— What you are asked to do —
Go through the data line by line from the top, retyping each exactly, and end with the line that contains "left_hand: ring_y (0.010".

####

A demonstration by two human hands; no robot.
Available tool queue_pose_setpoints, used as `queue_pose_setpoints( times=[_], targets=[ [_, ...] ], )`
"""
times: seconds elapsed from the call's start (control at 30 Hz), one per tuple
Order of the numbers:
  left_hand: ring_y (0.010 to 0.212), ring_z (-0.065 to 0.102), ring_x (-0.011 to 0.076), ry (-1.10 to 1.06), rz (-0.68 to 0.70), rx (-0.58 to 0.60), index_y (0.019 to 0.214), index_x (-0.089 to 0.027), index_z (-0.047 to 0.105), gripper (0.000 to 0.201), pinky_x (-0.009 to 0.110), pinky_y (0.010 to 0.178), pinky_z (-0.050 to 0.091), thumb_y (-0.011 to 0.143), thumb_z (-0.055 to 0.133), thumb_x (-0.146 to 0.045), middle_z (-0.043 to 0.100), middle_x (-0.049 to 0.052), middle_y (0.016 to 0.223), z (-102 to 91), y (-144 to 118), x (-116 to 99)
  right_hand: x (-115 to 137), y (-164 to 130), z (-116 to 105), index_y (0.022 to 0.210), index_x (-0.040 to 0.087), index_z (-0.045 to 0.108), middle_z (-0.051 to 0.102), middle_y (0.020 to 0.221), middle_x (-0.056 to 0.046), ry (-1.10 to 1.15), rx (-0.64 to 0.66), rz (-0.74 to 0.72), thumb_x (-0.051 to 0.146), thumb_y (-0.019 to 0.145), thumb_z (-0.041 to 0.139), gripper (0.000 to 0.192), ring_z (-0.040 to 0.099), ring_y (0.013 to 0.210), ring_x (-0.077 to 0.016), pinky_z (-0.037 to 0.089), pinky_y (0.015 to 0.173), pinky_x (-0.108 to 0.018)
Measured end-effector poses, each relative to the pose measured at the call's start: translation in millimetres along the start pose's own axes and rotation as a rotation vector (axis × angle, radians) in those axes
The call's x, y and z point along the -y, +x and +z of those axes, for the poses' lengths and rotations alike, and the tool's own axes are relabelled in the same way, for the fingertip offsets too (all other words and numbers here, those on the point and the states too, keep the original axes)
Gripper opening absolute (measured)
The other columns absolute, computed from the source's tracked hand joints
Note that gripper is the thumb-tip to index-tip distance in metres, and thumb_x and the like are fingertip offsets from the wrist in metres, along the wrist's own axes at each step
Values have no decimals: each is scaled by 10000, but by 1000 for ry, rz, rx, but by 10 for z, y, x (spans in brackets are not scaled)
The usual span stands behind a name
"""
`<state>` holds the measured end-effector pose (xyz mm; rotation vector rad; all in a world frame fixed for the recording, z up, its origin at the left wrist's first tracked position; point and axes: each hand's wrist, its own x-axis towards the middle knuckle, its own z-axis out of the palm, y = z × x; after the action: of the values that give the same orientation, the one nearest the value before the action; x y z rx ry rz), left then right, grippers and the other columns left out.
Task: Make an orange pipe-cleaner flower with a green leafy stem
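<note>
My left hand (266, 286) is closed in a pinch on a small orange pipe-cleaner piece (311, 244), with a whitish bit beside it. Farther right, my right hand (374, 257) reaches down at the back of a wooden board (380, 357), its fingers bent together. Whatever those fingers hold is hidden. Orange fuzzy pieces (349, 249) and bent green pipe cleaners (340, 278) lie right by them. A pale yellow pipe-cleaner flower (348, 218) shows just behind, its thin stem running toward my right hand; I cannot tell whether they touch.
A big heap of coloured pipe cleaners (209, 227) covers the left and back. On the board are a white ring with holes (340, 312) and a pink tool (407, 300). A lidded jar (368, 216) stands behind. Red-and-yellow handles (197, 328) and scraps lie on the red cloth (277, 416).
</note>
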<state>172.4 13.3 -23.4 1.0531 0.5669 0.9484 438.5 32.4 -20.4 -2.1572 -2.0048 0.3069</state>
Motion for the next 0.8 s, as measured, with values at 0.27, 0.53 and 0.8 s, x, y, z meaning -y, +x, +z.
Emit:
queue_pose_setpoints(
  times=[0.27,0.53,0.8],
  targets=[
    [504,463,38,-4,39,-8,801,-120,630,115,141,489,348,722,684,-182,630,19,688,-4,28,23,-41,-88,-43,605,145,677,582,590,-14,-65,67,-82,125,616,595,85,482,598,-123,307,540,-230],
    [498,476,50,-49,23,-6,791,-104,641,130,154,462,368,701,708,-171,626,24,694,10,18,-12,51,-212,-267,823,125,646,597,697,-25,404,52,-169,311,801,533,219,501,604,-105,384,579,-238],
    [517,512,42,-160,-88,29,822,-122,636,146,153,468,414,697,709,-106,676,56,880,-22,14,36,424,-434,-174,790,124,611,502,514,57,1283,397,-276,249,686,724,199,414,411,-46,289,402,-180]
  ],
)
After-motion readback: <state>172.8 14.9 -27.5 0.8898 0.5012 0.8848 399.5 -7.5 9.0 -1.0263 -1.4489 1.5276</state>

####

— Result for this exercise —
A demonstration by two human hands; no robot.
Available tool queue_pose_setpoints, used as `queue_pose_setpoints( times=[_], targets=[ [_, ...] ], )`
"""
times: seconds elapsed from the call's start (control at 30 Hz), one per tuple
Order of the numbers:
  left_hand: ring_y (0.010 to 0.212), ring_z (-0.065 to 0.102), ring_x (-0.011 to 0.076), ry (-1.10 to 1.06), rz (-0.68 to 0.70), rx (-0.58 to 0.60), index_y (0.019 to 0.214), index_x (-0.089 to 0.027), index_z (-0.047 to 0.105), gripper (0.000 to 0.201), pinky_x (-0.009 to 0.110), pinky_y (0.010 to 0.178), pinky_z (-0.050 to 0.091), thumb_y (-0.011 to 0.143), thumb_z (-0.055 to 0.133), thumb_x (-0.146 to 0.045), middle_z (-0.043 to 0.100), middle_x (-0.049 to 0.052), middle_y (0.016 to 0.223), z (-102 to 91), y (-144 to 118), x (-116 to 99)

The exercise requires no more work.